AVAILABLE DATA:
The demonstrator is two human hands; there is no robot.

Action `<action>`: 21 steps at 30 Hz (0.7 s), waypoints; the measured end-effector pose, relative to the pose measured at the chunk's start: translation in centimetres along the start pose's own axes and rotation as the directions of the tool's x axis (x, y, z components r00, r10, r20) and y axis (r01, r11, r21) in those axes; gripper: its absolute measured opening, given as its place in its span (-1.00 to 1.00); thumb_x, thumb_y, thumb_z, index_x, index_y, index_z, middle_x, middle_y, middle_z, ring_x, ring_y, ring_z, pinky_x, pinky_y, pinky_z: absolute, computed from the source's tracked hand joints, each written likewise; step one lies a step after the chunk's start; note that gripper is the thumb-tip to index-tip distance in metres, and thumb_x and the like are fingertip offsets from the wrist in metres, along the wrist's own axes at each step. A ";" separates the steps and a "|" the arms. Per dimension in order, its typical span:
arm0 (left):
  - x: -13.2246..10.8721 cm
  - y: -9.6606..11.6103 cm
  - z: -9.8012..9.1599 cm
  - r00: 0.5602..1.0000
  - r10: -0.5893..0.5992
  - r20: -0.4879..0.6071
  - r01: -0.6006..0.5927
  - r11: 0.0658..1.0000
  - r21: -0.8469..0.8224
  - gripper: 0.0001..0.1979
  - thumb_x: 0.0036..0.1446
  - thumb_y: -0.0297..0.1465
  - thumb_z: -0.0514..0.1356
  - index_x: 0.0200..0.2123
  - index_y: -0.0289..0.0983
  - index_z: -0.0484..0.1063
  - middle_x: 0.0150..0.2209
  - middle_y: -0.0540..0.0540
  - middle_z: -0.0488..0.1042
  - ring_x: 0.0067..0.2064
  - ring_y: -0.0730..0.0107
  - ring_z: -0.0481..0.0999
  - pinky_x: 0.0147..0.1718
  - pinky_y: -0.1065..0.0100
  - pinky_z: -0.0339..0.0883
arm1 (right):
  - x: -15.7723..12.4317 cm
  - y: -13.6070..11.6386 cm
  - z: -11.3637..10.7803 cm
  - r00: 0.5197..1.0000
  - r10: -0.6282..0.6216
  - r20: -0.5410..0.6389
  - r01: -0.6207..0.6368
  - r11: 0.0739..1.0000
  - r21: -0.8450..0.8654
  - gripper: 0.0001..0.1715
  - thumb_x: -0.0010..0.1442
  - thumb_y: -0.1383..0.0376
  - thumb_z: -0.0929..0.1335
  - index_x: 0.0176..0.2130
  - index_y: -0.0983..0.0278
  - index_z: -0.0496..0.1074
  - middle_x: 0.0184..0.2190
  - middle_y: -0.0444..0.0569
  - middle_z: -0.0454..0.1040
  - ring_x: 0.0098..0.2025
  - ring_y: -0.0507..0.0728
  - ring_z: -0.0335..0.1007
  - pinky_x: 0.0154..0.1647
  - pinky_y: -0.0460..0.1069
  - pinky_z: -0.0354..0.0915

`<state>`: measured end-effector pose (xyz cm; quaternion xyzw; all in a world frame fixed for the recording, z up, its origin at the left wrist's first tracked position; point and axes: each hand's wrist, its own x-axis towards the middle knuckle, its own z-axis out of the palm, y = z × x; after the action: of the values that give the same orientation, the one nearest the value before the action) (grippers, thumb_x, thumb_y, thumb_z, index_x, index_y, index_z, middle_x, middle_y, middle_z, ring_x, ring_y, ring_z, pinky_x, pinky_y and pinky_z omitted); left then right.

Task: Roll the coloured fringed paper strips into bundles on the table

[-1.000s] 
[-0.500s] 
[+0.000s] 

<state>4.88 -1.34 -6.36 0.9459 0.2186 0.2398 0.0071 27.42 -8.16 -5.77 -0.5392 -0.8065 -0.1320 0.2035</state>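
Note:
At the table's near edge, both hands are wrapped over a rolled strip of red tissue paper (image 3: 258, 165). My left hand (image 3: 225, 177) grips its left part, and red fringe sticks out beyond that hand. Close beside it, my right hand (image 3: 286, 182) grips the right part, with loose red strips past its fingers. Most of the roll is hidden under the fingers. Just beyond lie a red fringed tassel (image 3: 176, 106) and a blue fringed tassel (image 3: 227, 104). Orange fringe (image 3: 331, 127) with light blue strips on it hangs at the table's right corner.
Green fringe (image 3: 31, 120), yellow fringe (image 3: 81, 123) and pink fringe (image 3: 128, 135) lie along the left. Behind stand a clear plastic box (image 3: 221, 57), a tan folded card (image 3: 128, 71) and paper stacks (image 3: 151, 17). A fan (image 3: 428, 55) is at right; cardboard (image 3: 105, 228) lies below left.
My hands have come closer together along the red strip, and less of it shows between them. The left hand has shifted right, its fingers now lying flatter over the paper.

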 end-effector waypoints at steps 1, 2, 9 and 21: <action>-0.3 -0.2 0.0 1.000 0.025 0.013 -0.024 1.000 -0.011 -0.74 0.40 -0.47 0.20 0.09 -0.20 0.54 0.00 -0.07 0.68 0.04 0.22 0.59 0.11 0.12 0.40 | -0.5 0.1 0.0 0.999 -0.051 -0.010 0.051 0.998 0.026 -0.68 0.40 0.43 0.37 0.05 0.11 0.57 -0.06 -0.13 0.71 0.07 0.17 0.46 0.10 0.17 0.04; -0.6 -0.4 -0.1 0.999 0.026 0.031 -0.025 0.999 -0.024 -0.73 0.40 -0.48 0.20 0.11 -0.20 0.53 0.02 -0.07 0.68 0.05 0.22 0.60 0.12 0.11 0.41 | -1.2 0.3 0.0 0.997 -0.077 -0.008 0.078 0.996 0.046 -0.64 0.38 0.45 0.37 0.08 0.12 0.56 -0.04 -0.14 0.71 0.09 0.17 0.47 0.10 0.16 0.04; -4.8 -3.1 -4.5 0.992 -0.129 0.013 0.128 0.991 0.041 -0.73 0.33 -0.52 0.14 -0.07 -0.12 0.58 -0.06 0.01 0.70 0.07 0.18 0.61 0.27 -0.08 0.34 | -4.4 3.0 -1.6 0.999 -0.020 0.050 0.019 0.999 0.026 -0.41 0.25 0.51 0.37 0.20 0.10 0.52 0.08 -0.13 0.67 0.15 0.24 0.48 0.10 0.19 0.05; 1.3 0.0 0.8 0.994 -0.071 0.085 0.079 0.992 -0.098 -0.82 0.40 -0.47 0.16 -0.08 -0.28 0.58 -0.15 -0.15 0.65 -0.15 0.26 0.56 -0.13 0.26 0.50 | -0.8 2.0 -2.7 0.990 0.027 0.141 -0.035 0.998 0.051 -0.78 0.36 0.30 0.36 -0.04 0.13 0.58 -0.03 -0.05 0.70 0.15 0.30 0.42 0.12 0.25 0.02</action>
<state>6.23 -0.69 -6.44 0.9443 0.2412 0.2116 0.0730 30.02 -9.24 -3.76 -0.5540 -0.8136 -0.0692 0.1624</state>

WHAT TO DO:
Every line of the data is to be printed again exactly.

YOUR SOLUTION:
The demonstrator is two human hands; there is no robot.

Action `<action>`: 21 steps at 30 Hz (0.7 s), waypoints; the measured end-effector pose, relative to the pose measured at the chunk's start: translation in centimetres along the start pose's own axes and rotation as the directions of the tool's x axis (x, y, z components r00, r10, r20) and y axis (r01, r11, r21) in those axes; gripper: its absolute measured opening, given as its place in its span (-1.00 to 1.00); thumb_x, thumb_y, thumb_z, index_x, index_y, index_z, middle_x, middle_y, middle_z, ring_x, ring_y, ring_z, pinky_x, pinky_y, pinky_z: absolute, computed from the source's tracked hand joints, each written likewise; step one lies a step after the chunk's start; note that gripper is the thumb-tip to index-tip distance in metres, and thumb_x and the like are fingertip offsets from the wrist in metres, along the wrist's own axes at each step. A ";" separates the steps and a "|" the arms. Per dimension in order, its typical span:
arm0 (left):
  - x: -13.2246..10.8721 cm
  - y: -9.6606..11.6103 cm
  - z: -9.8012..9.1599 cm
  - r00: 0.5602..1.0000
  - r10: -0.5893..0.5992
  - r20: -0.4879..0.6071
  - r01: -0.6006..0.5927
  - r11: 0.0658..1.0000
  - r21: -0.8469..0.8224
  - gripper: 0.0001..0.1979
  - thumb_x: 0.0036..0.1446
  - thumb_y: -0.0297..0.1465
  - thumb_z: -0.0514..0.1356
  - index_x: 0.0200..0.2123
  - index_y: -0.0289..0.0983
  - index_z: -0.0484..0.1063
  - middle_x: 0.0150..0.2209
  - middle_y: -0.0540..0.0540
  - middle_z: -0.0488..0.1042
  - ring_x: 0.0067..0.2064
  - ring_y: -0.0730..0.0107
  - ring_z: -0.0481..0.0999
  - pinky_x: 0.0147..0.1718
  - pinky_y: -0.1065..0.0100
  - pinky_z: -0.0339..0.0883
arm1 (right):
  - x: -15.7723..12.4317 cm
  - y: -13.6070..11.6386 cm
  - z: -11.3637..10.7803 cm
  - r00: 0.5197..1.0000
  - r10: -0.6282..0.6216
  - r20: -0.5410..0.6389
  - r01: -0.6207..0.6368
  - r11: 0.0739..1.0000
  - r21: -0.8450..0.8654
  - gripper: 0.0001..0.1715
  - thumb_x: -0.0010..0.1442
  - thumb_y: -0.1383..0.0376
  - thumb_z: -0.0929..0.1335
  - index_x: 0.0176..0.2130
  - index_y: -0.0983..0.0278
  - index_z: -0.0496..0.1074
  - middle_x: 0.0184..0.2190
  - middle_y: -0.0444..0.0569
  - middle_z: -0.0454..0.1040
  - ring_x: 0.0098..0.2025
  - ring_y: -0.0507..0.0728
  - ring_z: -0.0335..0.1007
  - pinky_x: 0.0154..0.1647
  - pinky_y: -0.0460..0.1069
  - pinky_z: -0.0354..0.0915

`<state>`: measured end-effector pose (xyz cm; quaternion xyzw; all in a world frame fixed for the recording, z up, its origin at the left wrist's first tracked position; point and axes: each hand's wrist, its own x-axis towards the middle knuckle, its own z-axis out of the palm, y = z × x; after the action: of the values that give the same orientation, the one nearest the value before the action) (grippers, thumb_x, thumb_y, thumb_z, index_x, index_y, index_z, middle_x, middle_y, middle_z, ring_x, ring_y, ring_z, pinky_x, pinky_y and pinky_z omitted); left then right.

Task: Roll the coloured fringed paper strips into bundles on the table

[-1.000s] 
[-0.500s] 
[+0.000s] 

<state>4.88 -1.34 -6.36 0.9459 0.2186 0.2398 0.0071 27.42 -8.16 -5.77 -0.5392 -0.8065 -0.1320 0.2035</state>
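Note:
At the table's near edge, both hands are wrapped over a rolled strip of red tissue paper (image 3: 258, 165). My left hand (image 3: 225, 177) grips its left part, and red fringe sticks out beyond that hand. Close beside it, my right hand (image 3: 286, 182) grips the right part, with loose red strips past its fingers. Most of the roll is hidden under the fingers. Just beyond lie a red fringed tassel (image 3: 176, 106) and a blue fringed tassel (image 3: 227, 104). Orange fringe (image 3: 331, 127) with light blue strips on it hangs at the table's right corner.
Green fringe (image 3: 31, 120), yellow fringe (image 3: 81, 123) and pink fringe (image 3: 128, 135) lie along the left. Behind stand a clear plastic box (image 3: 221, 57), a tan folded card (image 3: 128, 71) and paper stacks (image 3: 151, 17). A fan (image 3: 428, 55) is at right; cardboard (image 3: 105, 228) lies below left.
My hands have come closer together along the red strip, and less of it shows between them. The left hand has shifted right, its fingers now lying flatter over the paper.
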
 end-effector waypoints at steps 1, 2, 9 and 21: <action>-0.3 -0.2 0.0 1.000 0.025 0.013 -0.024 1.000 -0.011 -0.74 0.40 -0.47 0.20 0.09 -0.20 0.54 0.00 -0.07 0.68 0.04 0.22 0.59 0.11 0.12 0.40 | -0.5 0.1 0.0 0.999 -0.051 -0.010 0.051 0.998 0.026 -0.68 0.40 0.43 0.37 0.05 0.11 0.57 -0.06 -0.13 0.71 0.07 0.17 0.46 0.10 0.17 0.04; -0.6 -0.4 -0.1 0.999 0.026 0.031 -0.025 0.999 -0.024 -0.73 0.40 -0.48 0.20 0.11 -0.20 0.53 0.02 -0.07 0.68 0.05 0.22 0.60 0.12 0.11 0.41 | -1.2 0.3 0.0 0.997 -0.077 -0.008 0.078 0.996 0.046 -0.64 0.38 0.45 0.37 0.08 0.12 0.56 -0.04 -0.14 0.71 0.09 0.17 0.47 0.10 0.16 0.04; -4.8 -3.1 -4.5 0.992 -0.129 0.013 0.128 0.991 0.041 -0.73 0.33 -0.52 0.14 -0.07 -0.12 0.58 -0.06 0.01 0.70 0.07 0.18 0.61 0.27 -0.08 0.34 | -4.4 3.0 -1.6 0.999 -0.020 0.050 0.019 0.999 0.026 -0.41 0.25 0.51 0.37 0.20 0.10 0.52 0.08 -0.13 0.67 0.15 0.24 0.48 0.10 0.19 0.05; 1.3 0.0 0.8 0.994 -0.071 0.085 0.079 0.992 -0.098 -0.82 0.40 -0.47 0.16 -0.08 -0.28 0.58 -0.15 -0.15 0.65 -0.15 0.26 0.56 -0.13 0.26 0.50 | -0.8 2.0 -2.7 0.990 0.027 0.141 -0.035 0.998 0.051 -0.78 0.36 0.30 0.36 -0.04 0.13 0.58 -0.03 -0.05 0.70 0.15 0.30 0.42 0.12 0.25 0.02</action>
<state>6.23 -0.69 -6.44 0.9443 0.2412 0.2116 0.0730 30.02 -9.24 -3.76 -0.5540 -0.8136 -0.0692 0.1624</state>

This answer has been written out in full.